⟨
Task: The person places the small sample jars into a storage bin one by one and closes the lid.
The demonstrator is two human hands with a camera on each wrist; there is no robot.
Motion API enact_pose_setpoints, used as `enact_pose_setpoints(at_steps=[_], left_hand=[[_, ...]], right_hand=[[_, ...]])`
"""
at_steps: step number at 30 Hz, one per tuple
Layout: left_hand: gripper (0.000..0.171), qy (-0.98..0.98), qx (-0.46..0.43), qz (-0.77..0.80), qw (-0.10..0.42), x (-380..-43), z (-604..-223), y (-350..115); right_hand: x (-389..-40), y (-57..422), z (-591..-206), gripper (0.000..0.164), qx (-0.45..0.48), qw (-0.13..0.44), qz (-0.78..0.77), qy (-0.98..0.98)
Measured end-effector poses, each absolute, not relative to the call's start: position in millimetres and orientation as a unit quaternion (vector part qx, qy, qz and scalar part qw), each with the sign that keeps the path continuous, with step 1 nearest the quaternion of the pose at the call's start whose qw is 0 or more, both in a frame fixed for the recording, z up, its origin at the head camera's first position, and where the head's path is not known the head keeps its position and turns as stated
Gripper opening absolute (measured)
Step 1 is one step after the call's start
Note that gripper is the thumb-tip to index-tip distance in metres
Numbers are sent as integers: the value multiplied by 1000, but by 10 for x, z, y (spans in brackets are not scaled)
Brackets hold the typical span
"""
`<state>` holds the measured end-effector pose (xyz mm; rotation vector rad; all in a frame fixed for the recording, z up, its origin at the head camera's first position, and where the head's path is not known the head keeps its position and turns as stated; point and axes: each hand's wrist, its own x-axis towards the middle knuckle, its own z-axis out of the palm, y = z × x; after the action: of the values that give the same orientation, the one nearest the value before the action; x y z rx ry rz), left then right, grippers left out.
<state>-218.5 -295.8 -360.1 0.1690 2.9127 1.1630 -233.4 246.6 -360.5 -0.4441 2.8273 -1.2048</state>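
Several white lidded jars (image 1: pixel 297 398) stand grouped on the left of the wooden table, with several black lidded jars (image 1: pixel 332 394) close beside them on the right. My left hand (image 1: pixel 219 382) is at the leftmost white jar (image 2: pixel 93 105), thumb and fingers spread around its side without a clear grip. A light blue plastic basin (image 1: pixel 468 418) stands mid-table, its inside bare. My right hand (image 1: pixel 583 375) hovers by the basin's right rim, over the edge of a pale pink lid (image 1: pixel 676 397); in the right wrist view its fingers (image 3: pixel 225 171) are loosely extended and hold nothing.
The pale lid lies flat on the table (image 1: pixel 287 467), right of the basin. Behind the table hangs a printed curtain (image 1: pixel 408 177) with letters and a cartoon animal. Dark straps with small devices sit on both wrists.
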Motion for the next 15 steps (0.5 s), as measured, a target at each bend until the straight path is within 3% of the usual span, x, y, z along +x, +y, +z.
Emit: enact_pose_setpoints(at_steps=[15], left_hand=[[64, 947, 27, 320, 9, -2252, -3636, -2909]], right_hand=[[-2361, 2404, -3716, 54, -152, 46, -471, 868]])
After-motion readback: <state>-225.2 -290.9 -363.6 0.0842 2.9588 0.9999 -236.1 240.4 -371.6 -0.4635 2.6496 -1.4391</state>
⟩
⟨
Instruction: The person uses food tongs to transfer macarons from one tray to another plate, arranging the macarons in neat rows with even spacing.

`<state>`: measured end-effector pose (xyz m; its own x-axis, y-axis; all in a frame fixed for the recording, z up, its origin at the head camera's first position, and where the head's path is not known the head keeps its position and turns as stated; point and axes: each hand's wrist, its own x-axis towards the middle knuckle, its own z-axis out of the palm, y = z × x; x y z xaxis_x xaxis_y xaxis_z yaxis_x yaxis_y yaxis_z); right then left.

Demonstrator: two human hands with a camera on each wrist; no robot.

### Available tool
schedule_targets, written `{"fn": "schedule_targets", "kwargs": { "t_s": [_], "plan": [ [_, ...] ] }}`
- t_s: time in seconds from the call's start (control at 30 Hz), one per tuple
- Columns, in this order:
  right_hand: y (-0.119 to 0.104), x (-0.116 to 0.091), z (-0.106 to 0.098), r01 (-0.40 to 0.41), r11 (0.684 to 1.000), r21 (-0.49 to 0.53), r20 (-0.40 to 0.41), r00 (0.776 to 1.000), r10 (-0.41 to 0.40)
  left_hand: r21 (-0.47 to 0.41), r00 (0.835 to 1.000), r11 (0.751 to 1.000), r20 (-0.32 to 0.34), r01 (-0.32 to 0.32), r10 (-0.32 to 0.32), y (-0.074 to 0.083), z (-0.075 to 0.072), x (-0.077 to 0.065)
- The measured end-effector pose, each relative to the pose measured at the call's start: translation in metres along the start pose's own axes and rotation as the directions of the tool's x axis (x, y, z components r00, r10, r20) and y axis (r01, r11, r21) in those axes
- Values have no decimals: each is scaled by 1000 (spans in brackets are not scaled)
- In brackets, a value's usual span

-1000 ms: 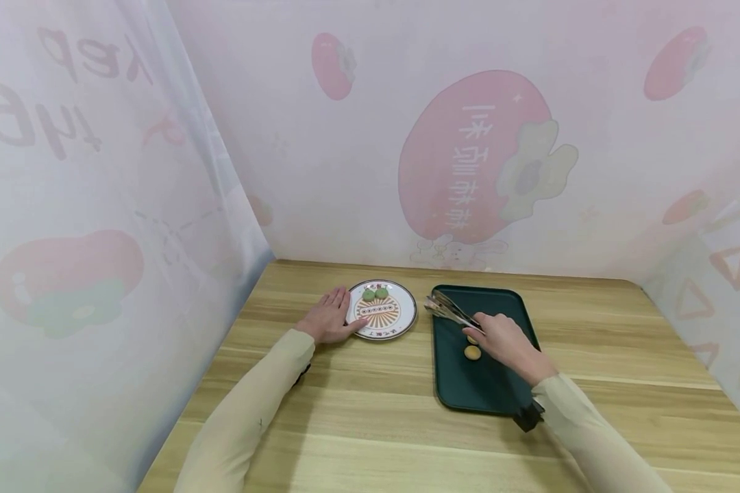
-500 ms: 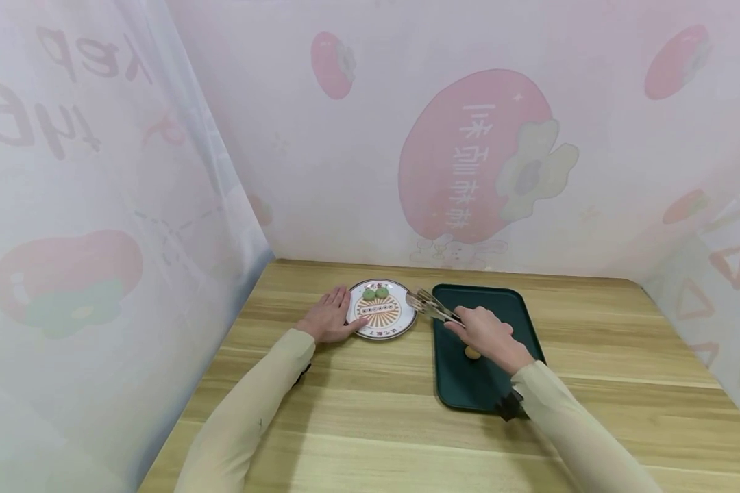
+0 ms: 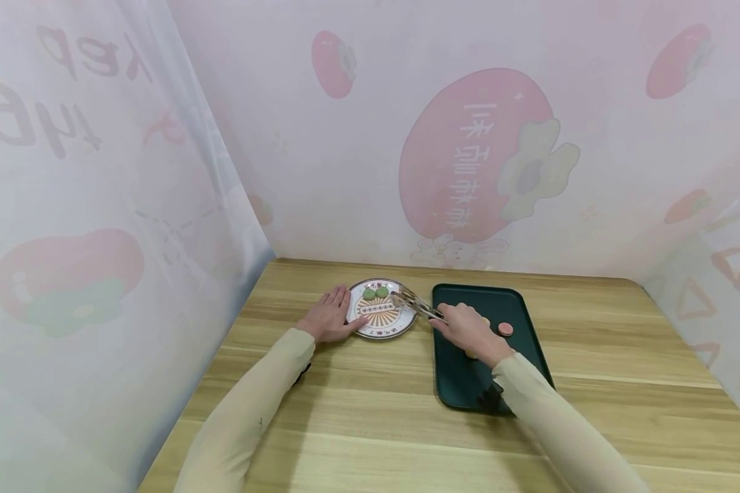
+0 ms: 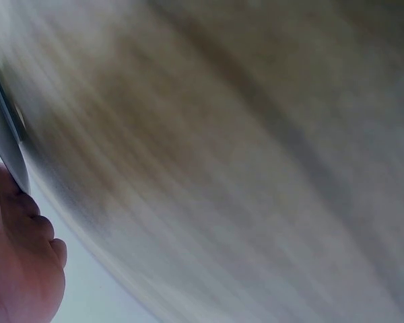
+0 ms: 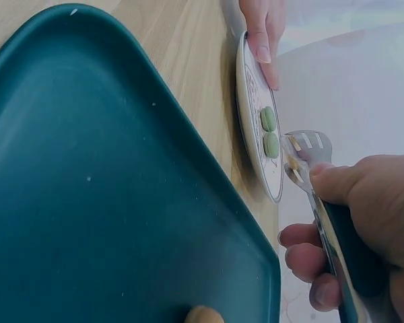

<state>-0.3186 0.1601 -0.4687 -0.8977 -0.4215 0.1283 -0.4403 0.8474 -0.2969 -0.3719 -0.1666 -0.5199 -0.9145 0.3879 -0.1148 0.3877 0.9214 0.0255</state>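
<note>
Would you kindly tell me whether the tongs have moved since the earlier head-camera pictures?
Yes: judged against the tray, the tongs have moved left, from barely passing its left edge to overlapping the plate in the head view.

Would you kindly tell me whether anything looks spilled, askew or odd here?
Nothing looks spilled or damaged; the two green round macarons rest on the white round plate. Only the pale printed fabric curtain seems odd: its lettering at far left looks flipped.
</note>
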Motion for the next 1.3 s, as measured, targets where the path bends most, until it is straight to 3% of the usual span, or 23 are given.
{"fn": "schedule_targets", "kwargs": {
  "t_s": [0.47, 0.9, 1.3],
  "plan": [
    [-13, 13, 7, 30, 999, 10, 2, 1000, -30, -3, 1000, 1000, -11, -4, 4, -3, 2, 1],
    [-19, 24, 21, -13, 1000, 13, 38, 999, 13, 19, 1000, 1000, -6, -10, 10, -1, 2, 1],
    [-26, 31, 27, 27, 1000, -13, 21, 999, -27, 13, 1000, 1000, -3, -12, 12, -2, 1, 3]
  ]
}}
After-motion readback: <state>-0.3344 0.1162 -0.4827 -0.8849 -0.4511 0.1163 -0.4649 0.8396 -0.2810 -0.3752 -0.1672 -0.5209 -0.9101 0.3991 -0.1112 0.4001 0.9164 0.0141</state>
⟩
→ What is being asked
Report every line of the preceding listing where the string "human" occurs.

→ Response to this exercise
The demonstrator is two human hands with a camera on each wrist; there is no robot.
Demonstrator: two human hands with a camera on each wrist; no robot.

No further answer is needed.